> [What you have to do] Using the data beneath this instruction, retype only the lines from the one that contains "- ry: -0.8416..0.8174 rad" down to the one that contains "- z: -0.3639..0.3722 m", both included, exactly as they appear.

> [Data section]

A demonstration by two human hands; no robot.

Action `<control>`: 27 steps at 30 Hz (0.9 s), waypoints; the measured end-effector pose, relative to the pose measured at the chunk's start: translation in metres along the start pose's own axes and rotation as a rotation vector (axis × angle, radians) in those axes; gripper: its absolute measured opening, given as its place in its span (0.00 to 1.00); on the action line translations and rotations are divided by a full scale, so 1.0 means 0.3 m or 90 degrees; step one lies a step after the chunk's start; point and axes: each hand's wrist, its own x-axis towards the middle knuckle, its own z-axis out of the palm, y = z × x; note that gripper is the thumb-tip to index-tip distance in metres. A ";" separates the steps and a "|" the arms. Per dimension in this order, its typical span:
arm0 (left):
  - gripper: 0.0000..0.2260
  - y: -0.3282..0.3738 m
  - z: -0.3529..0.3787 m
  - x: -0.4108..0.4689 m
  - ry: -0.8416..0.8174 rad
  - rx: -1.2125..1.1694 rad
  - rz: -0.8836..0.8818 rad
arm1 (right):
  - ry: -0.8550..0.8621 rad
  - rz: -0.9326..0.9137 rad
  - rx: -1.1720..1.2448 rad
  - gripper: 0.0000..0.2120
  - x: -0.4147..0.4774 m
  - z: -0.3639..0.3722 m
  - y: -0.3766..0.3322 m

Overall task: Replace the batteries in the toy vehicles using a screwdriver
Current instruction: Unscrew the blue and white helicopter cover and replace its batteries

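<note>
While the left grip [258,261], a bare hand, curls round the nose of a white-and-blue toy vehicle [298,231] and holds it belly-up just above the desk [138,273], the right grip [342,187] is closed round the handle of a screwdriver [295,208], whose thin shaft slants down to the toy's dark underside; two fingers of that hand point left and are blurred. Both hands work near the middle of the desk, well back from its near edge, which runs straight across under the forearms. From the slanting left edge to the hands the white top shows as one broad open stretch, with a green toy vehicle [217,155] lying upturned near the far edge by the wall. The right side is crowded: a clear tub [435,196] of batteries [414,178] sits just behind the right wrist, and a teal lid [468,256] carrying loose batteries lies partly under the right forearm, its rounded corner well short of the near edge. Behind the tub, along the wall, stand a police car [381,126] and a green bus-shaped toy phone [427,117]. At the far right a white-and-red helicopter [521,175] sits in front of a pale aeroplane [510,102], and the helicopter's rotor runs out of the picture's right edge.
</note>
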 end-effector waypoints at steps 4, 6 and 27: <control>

> [Output of the exercise]
  - ry: -0.8416..0.8174 rad
  - rx: -1.2125..1.1694 rad
  - rz: -0.8836..0.8818 rad
arm1 (right):
  - ry: -0.8550..0.8621 rad
  - rz: -0.9326..0.9137 rad
  - rx: -1.1720..1.2448 rad
  - gripper: 0.0000..0.2120
  - x: -0.4147..0.4774 m
  - z: -0.3639..0.3722 m

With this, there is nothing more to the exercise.